_What the task requires_: Transcribe, word for word and without additions, each line below from the one containing "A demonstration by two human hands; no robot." through the one containing "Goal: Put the", both ends included.

_Supplied records_:
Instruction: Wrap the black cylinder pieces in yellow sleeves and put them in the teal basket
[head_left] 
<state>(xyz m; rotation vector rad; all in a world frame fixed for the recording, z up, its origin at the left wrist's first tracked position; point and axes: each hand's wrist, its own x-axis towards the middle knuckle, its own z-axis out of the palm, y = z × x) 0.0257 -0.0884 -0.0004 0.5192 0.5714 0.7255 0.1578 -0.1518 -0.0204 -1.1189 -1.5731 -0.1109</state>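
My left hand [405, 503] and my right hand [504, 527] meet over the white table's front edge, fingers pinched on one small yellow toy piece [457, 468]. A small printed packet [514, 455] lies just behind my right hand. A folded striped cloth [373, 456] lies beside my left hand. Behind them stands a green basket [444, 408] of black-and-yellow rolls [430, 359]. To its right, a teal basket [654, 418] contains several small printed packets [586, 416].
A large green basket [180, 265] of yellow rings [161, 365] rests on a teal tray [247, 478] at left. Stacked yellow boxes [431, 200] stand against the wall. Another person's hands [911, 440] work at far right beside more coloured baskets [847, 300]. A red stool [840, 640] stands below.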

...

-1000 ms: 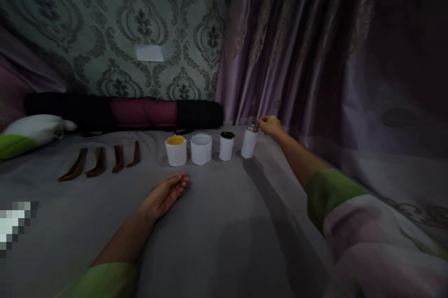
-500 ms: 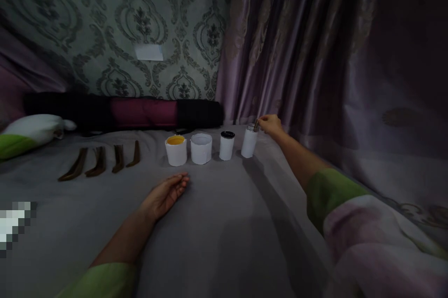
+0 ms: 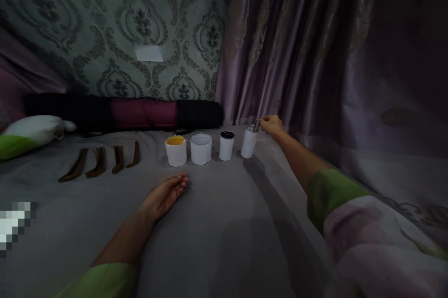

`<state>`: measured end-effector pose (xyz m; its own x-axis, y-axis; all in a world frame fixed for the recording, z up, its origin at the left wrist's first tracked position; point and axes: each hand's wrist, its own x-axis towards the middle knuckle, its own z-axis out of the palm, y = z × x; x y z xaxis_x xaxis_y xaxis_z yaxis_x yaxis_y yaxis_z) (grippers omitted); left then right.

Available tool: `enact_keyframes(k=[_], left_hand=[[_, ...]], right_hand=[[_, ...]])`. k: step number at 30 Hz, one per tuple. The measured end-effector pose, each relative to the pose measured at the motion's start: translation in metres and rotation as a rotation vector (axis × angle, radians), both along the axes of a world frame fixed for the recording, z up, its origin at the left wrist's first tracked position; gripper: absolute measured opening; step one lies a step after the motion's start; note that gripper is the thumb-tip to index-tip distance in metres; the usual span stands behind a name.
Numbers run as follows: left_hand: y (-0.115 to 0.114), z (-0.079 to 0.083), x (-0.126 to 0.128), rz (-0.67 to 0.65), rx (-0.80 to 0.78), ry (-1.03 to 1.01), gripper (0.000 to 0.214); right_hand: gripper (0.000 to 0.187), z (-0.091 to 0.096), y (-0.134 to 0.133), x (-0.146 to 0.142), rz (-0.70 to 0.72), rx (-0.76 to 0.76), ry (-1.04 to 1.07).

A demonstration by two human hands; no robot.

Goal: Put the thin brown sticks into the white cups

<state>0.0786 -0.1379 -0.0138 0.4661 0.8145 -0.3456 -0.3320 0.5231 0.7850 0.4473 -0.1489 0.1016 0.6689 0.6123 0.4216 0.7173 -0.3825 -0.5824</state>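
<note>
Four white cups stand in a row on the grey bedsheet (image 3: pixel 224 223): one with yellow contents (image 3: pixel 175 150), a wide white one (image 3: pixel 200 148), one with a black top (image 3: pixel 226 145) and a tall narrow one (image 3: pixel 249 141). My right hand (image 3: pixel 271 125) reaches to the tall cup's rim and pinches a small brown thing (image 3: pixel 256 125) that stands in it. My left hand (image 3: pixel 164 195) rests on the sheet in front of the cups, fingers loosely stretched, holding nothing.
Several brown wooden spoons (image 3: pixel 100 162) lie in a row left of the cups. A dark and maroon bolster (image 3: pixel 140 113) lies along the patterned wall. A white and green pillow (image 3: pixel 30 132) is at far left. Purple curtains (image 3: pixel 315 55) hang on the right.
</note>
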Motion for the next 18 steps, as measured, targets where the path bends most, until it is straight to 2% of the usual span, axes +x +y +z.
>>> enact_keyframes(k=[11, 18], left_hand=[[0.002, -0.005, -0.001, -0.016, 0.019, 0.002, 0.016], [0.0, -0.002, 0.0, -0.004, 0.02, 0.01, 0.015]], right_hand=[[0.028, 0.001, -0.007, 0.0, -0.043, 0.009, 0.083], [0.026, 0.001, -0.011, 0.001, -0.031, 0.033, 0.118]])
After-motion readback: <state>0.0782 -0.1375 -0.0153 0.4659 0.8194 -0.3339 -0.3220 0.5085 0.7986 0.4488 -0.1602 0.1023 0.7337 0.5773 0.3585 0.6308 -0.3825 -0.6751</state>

_Response to this exercise_:
A demonstration by two human hands; no robot.

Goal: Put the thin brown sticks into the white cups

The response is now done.